MATERIAL SHOWN
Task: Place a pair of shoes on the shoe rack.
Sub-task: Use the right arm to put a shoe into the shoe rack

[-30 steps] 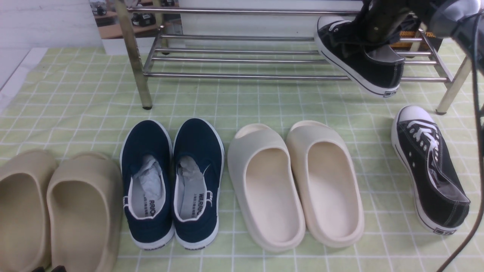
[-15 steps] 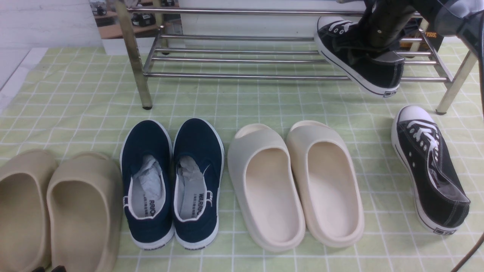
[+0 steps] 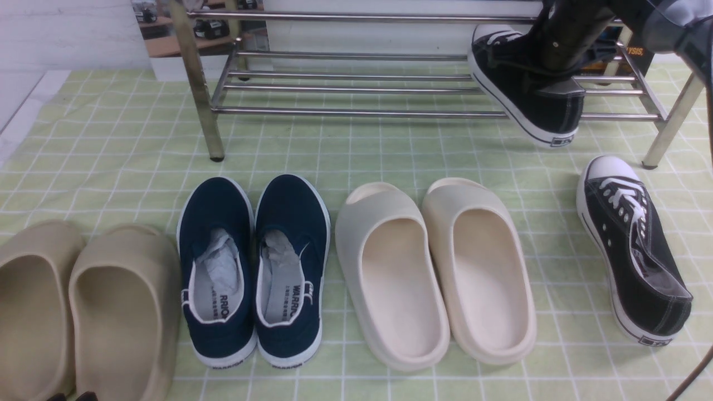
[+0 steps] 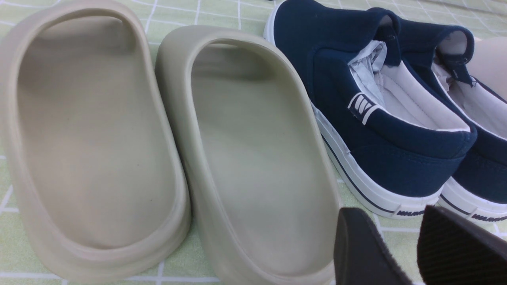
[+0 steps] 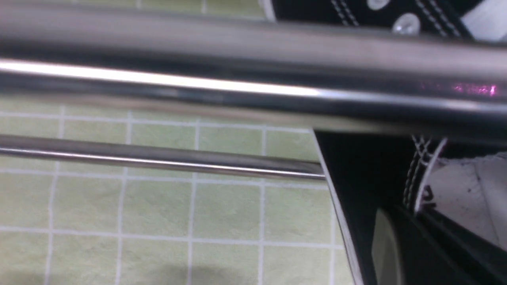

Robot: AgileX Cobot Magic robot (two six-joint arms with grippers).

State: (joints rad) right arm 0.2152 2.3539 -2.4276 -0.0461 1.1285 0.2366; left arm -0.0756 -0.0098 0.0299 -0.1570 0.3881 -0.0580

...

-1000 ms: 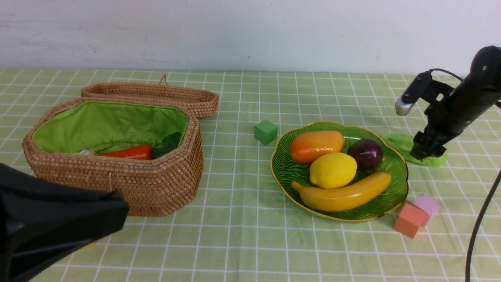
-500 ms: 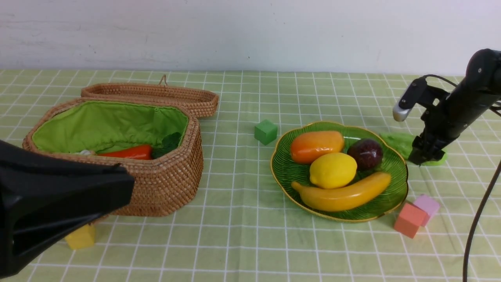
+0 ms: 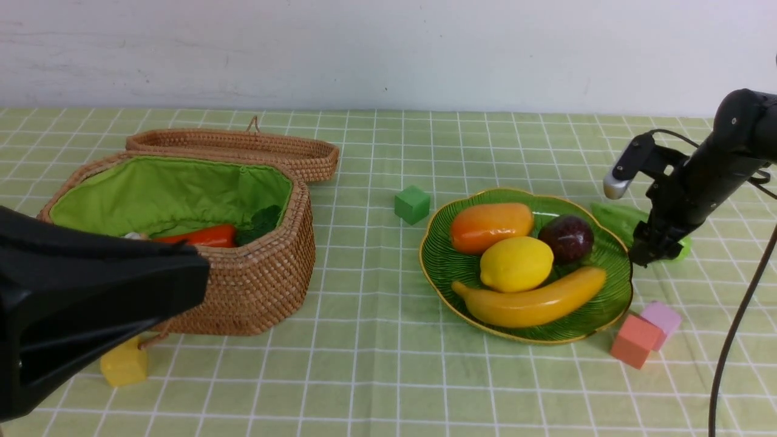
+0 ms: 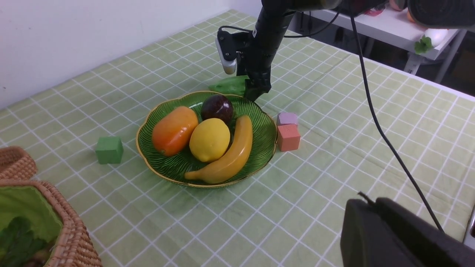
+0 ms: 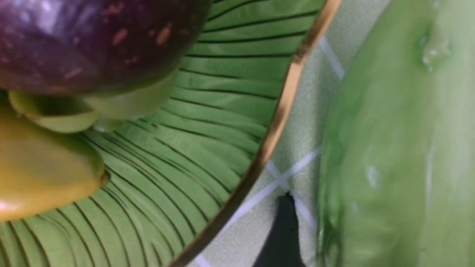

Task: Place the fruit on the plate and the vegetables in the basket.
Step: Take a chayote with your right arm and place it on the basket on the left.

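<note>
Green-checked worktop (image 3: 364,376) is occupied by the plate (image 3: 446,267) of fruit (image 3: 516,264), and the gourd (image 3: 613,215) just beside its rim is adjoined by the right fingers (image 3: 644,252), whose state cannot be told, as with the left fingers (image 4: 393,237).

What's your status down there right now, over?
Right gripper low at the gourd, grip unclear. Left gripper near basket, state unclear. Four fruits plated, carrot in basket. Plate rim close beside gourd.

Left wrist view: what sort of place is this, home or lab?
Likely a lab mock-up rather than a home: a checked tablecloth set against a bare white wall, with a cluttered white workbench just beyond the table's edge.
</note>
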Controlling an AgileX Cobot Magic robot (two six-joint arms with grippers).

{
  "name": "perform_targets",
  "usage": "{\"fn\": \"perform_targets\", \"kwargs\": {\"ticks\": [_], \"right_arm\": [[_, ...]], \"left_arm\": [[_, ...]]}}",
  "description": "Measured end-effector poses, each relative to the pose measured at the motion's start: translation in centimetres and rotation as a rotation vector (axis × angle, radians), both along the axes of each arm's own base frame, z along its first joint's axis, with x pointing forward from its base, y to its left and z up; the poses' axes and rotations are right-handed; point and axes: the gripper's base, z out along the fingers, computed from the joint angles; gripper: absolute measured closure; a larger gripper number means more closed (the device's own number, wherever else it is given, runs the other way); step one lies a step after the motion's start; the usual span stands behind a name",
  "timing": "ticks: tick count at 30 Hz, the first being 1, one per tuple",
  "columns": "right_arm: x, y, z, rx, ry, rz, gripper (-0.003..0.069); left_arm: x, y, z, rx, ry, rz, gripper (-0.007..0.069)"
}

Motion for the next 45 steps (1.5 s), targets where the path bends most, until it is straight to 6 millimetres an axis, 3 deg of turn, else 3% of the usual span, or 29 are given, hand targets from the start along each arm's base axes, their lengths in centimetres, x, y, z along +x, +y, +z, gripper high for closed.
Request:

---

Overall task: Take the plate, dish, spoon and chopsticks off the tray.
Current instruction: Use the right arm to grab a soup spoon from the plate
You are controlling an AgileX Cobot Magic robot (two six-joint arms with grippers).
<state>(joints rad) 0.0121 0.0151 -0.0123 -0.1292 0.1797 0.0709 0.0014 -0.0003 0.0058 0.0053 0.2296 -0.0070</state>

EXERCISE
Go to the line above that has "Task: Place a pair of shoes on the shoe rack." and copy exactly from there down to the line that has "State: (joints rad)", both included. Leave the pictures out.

ANSWER TO THE PROBLEM
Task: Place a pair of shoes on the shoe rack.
Sub-task: Use the right arm to put a shoe into the shoe rack

[-30 steps] 
[-15 steps] 
[+0 steps] 
[+0 steps] 
[+0 steps] 

Robot: AgileX Cobot Magic robot (two six-joint arms with grippers).

State: (joints rad) right arm 0.2152 2.3539 -2.4276 -0.0461 1.1285 0.2366; left arm -0.0756 -0.0098 0.0299 -0.1570 0.3881 -0.0580

What this exercise asked for has been supplied.